## Your goal:
Reprint every line of the data, keeping each character intact.

## Data shown:
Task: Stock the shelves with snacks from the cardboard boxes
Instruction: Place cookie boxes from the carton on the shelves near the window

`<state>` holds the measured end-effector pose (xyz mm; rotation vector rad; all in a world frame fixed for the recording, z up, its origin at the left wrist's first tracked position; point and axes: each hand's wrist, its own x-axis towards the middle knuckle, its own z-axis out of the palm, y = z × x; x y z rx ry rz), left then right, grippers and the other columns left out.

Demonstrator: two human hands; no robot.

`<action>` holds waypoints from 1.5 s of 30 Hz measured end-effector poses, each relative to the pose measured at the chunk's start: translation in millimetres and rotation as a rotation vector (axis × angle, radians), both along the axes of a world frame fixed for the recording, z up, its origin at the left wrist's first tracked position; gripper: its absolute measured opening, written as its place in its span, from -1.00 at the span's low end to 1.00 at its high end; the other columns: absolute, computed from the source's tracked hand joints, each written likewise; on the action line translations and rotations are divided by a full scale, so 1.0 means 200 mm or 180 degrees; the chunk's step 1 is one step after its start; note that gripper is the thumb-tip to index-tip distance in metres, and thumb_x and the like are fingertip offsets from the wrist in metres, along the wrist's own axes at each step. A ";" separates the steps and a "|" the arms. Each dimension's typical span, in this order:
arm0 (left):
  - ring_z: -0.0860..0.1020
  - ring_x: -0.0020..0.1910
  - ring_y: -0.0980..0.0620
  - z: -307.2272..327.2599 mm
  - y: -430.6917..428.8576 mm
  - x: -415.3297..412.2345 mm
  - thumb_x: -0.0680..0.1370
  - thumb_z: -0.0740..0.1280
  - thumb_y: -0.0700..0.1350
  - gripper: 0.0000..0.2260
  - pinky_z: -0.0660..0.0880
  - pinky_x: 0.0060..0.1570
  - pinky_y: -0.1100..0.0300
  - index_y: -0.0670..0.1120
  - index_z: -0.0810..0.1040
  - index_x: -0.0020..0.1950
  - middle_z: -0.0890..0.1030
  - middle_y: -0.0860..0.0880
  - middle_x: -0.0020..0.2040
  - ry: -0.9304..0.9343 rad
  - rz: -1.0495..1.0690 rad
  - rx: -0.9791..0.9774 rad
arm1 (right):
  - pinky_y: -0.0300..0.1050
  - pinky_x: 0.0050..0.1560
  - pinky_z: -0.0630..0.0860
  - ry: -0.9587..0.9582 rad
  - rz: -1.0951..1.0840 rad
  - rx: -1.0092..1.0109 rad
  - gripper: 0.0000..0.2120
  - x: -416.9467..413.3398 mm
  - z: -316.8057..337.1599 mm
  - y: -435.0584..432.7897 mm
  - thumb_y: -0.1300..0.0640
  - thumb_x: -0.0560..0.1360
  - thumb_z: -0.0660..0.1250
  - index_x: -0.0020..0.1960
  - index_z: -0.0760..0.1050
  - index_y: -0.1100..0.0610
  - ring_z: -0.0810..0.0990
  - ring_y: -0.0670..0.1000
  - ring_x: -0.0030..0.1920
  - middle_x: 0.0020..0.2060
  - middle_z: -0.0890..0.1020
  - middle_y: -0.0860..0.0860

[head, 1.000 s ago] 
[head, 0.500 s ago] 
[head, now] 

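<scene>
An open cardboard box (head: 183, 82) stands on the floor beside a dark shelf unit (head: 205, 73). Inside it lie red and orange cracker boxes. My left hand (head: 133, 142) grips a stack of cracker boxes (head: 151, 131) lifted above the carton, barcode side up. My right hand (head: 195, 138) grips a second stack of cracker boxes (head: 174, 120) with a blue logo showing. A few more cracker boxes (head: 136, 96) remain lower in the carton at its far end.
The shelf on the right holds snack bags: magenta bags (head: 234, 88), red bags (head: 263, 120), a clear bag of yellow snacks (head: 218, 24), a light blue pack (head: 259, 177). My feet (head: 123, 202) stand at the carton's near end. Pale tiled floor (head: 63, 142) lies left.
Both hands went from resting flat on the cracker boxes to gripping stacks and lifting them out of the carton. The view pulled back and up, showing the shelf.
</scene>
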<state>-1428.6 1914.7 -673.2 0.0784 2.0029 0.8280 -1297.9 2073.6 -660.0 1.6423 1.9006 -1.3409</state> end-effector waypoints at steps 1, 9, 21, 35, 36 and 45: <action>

## Response to this exercise:
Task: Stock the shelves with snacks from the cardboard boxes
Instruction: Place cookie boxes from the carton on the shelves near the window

`<state>` holds the measured end-effector pose (xyz mm; rotation vector rad; all in a world frame fixed for the recording, z up, its origin at the left wrist's first tracked position; point and axes: each hand's wrist, its own x-axis towards the middle knuckle, its own z-axis out of the palm, y = z × x; x y z rx ry rz), left then right, grippers and the other columns left out.

Demonstrator: two human hands; no robot.

`<action>` holds waypoints from 1.5 s of 30 Hz measured end-effector poses, each relative to the pose measured at the chunk's start: translation in millimetres and rotation as a rotation vector (axis × angle, radians), both along the axes of a world frame fixed for the recording, z up, its origin at the left wrist's first tracked position; gripper: its absolute measured opening, written as its place in its span, from -1.00 at the span's low end to 1.00 at its high end; the other columns: absolute, computed from the source's tracked hand joints, each written likewise; on the action line translations and rotations are divided by a full scale, so 1.0 means 200 mm or 180 degrees; the chunk's step 1 is one step after its start; note that gripper is the thumb-tip to index-tip distance in metres, and thumb_x and the like are fingertip offsets from the wrist in metres, along the wrist's own axes at each step. A ";" separates the steps and a "|" the arms. Each dimension's typical span, in this order:
arm0 (left):
  - ring_z: -0.0860..0.1020
  - ring_x: -0.0020..0.1910
  - ring_y: -0.0980..0.0620
  - z: -307.2272..327.2599 mm
  - y: -430.6917..428.8576 mm
  - x: -415.3297..412.2345 mm
  - thumb_x: -0.0680..0.1370
  - thumb_z: -0.0740..0.1280
  - thumb_y: -0.0700..0.1350
  - gripper: 0.0000..0.2260
  - pinky_z: -0.0660..0.0880
  - pinky_x: 0.0060..0.1570
  - pinky_y: -0.1100..0.0300
  - index_y: -0.0670..0.1120
  - index_z: -0.0810..0.1040
  - index_x: -0.0020..0.1950
  - middle_z: -0.0890..0.1030
  - middle_y: -0.0860..0.0880
  - middle_x: -0.0020..0.2040
  - ry: -0.9304..0.9343 rad
  - rz: -1.0495..1.0690 rad
  - rx: -0.9791..0.9774 rad
arm1 (right):
  - pinky_y: -0.0300..0.1050
  - pinky_x: 0.0050..0.1560
  - pinky_z: -0.0630..0.0860
  - ry: -0.9587..0.9582 rad
  - rz: -1.0951..1.0840 rad
  - rx: -1.0092..1.0109 rad
  - gripper: 0.0000..0.2120
  - x: -416.9467..413.3398 mm
  - z: -316.8057..337.1599 mm
  - y: -435.0584..432.7897 mm
  - thumb_y: -0.1300..0.0640
  - thumb_x: -0.0560..0.1360
  - thumb_z: -0.0660..0.1250
  - index_x: -0.0020..0.1960
  - index_z: -0.0760..0.1050
  - index_y: -0.1100..0.0610
  - ring_z: -0.0810..0.0990
  - ring_y: -0.0670..0.1000
  - ring_x: -0.0030..0.1920
  - middle_x: 0.0020..0.2060
  - middle_z: -0.0890..0.1020
  - middle_y: -0.0860..0.0860

[head, 1.000 s ago] 
[head, 0.500 s ago] 
[head, now] 

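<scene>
An open cardboard box (head: 183, 82) stands on the floor beside a dark shelf unit (head: 205, 73). Inside it lie red and orange cracker boxes. My left hand (head: 133, 142) grips a stack of cracker boxes (head: 151, 131) lifted above the carton, barcode side up. My right hand (head: 195, 138) grips a second stack of cracker boxes (head: 174, 120) with a blue logo showing. A few more cracker boxes (head: 136, 96) remain lower in the carton at its far end.
The shelf on the right holds snack bags: magenta bags (head: 234, 88), red bags (head: 263, 120), a clear bag of yellow snacks (head: 218, 24), a light blue pack (head: 259, 177). My feet (head: 123, 202) stand at the carton's near end. Pale tiled floor (head: 63, 142) lies left.
Both hands went from resting flat on the cracker boxes to gripping stacks and lifting them out of the carton. The view pulled back and up, showing the shelf.
</scene>
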<state>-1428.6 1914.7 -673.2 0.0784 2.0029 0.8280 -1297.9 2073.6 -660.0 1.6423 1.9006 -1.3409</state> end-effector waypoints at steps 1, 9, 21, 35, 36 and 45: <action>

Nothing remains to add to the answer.